The Single Ladies Of Jacaranda Retirement Village
Joanna Nell
Hachette AUS
2018, 400p
Copy courtesy of the publisher

Blurb {from the publisher/Goodreads.com}:

It’s never too late to grow old disgracefully…

The life of 79-year-old pensioner Peggy Smart is as beige as the décor in her retirement village. Her week revolves around aqua aerobics and appointments with her doctor. The highlight of Peggy’s day is watching her neighbour Brian head out for his morning swim.

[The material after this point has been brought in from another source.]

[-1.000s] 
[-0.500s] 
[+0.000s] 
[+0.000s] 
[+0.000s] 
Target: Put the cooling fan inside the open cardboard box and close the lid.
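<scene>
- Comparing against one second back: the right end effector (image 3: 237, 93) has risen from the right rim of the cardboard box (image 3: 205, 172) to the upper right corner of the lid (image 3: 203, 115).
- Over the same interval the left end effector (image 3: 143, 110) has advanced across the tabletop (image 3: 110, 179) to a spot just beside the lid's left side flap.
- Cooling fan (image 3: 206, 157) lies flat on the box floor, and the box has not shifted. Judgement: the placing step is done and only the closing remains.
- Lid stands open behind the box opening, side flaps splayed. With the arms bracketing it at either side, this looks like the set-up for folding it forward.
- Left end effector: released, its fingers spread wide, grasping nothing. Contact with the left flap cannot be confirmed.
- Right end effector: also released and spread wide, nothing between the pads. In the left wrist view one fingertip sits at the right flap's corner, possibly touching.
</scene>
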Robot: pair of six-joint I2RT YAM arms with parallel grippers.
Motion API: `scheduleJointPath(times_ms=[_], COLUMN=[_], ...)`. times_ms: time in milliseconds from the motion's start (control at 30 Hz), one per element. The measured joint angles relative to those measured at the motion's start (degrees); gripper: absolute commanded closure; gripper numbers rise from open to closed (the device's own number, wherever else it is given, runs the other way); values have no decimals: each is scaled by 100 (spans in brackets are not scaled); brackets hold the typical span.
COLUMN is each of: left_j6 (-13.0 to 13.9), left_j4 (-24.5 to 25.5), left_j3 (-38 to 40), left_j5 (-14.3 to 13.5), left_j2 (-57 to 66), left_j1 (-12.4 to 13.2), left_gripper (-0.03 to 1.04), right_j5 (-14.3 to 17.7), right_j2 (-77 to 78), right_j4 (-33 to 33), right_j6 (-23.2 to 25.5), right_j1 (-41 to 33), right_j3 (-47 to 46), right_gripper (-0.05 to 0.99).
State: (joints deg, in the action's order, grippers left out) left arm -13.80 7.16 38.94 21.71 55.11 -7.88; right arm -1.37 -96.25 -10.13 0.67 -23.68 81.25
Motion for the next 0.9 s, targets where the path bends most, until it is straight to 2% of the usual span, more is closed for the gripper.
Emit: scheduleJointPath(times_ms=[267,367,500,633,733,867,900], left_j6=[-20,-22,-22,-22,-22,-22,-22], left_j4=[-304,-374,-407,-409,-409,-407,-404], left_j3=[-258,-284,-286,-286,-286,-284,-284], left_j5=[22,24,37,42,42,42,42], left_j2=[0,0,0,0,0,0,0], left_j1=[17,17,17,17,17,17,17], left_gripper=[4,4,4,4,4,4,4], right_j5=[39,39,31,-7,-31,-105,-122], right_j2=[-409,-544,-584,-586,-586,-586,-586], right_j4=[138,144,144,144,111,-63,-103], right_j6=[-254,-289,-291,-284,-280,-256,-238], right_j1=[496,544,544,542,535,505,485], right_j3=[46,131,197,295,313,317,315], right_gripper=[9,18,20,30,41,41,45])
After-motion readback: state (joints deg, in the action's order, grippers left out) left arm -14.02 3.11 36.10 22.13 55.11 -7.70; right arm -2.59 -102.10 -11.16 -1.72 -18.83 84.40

Peggy dreams of inviting the handsome widower – treasurer of the Residents’ Committee and one of the few eligible men in the village – to an intimate dinner. But why would an educated man like Brian, a chartered accountant no less, look twice at Peggy? As a woman of a certain age, she fears she has become invisible, even to men in their eighties.

But a chance encounter with an old school friend she hasn’t seen in five decades – the glamorous fashionista Angie Valentine – sets Peggy on an unexpected journey of self-discovery. Can she channel her ‘inner Helen Mirren’ and find love and friendship in her twilight years?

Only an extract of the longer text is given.